FLORIDA'S FIRST-EVER binding primary brought two other Democratic heavyweights to town in the spring of '72: former veep Hubert H. Humphrey and Washington Senator Henry "Scoop" Jackson.


Humphrey's arrival, the evening of January 21, 1972, brought 3,000 folks to Panama City's Municipal Auditorium, attracted by free bar-b-que and as powerful a dias as had ever assembled in town: HHH supporters State Senator Dempsey Barron, Gov. Reuben Askew, and U.S. Senator Lawton Chiles--in jeans, boots, and cowboy hat, no less.


Humphrey, who had contested unsuccessfully for the Democratic nomination twice before, addressed the crowd: "To those who say my time has passed, I say: 'You're looking at the wrong clock!' "He promised to "pull our troops out of Vietnam," and proclaimed Florida's March 14 primary "the most important in the nation because it represents people from all over America."


Humphrey exited the building surrounded by fans.
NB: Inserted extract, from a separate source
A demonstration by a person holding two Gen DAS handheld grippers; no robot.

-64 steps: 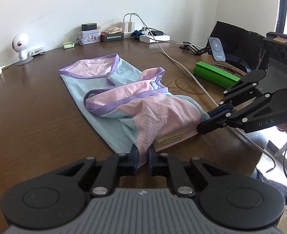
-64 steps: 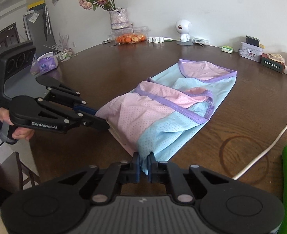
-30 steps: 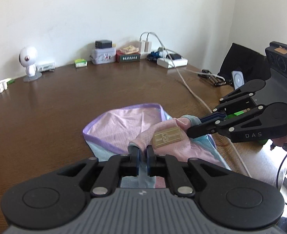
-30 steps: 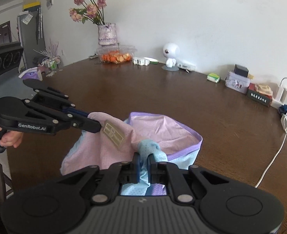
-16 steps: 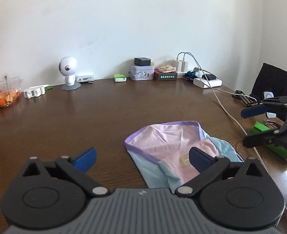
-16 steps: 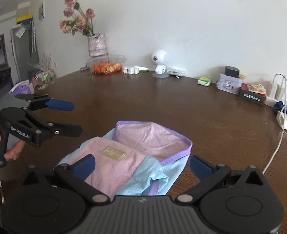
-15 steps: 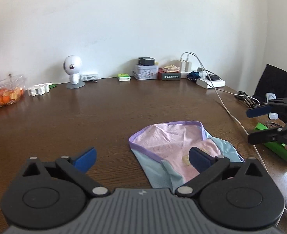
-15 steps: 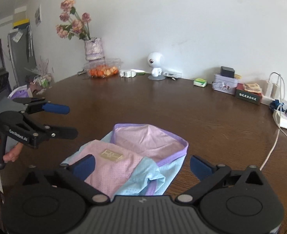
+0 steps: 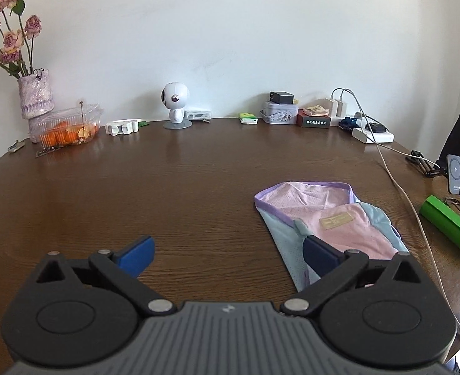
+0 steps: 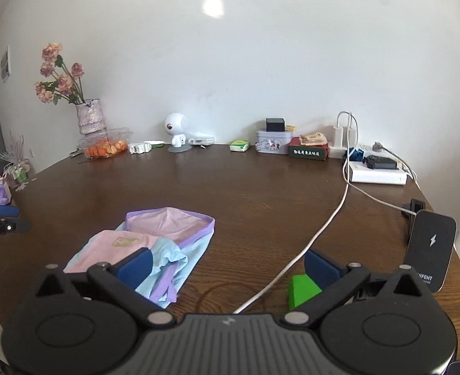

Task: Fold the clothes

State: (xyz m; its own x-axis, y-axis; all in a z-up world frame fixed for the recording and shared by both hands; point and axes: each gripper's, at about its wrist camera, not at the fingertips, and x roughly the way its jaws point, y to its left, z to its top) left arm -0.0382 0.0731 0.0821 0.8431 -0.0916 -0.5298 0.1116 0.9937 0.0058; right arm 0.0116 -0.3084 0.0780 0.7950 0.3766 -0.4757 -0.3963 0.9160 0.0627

City cops cleared a path to his limo and Humphrey--ever the "Happy Warrior"--waded into the crowd, shaking hands and speaking personally to as many folks as time allowed.
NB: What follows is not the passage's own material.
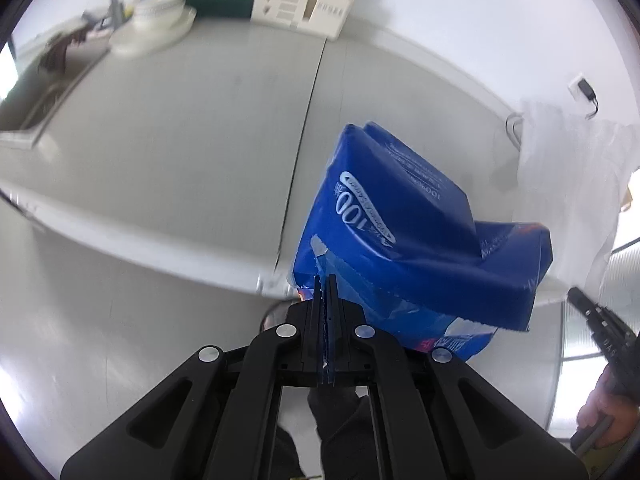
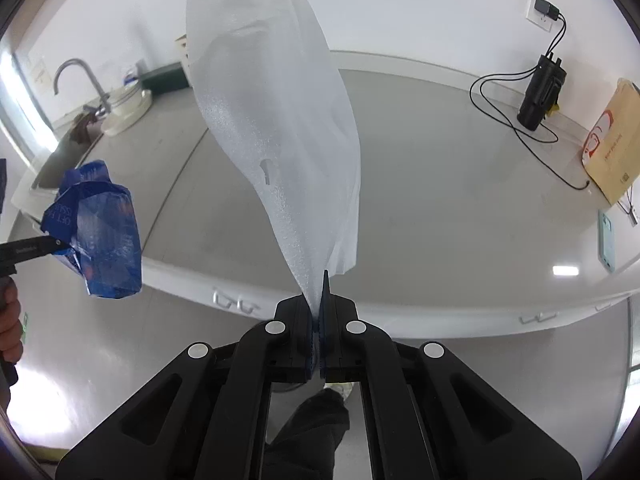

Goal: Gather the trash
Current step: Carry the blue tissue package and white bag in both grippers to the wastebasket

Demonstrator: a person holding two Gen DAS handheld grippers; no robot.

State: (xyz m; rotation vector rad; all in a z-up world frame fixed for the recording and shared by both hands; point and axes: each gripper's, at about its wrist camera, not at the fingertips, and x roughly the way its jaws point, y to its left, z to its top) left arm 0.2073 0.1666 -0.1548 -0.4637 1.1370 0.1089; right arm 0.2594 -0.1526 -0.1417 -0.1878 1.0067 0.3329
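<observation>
Clamped between the closed fingers of the left gripper [image 1: 325, 284] is a torn edge of a crumpled blue wrapper [image 1: 408, 232], which juts out ahead of the fingertips and slightly to their right, held in the air above the front edge of the grey surface [image 1: 180, 128]. From the right wrist view the same wrapper [image 2: 100, 236] hangs at the far left, off the tip of the left gripper [image 2: 52, 245], just in front of the surface edge.

Right gripper [image 2: 321, 280] is likewise clenched, pinching the lower corner of a white foam bag [image 2: 280, 120] that stands up and away from its fingertips, tall against the wall; a small hole shows in its side.

On the surface behind lie a sink [image 1: 36, 96] with a tap [image 2: 76, 76], stacked bowls [image 1: 160, 8], a black device [image 2: 542, 92] with cables, and what seems to be a tan padded envelope [image 2: 612, 144] at the blurred right rim.
</observation>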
SCOOP JACKSON ARRIVED the evening of March 2 accompanied by two heavy hitters of his own: Legendary long-time Congressman Bob "He-Coon" Sikes and local business leader Charles Whitehead.

Dawn the following day found Jackson greeting workers at the paper mill, then on to Gulf Coast Community College to talk with students. At noon Jackson spoke to 200 members of the Bay County Chamber of Commerce. "Jackson covered military spending, crime, amnesty for draft dodgers," reported the News Herald, "with the biggest applause for his stand against forced busing."


Despite their efforts, neither Humphrey nor Jackson were able to sufficiently stir voters. Humphrey finished a dismal fifth locally and would never again seek the nomination. He retired to Waverly, Minnesota and died in January 1978 at age 66. 

Jackson managed 2,400 votes in the March 14 primary, still a far cry from George Wallace's winning total of 10,700. Jackson would serve in the Senate until his death in Septmeber 1983 at age 71.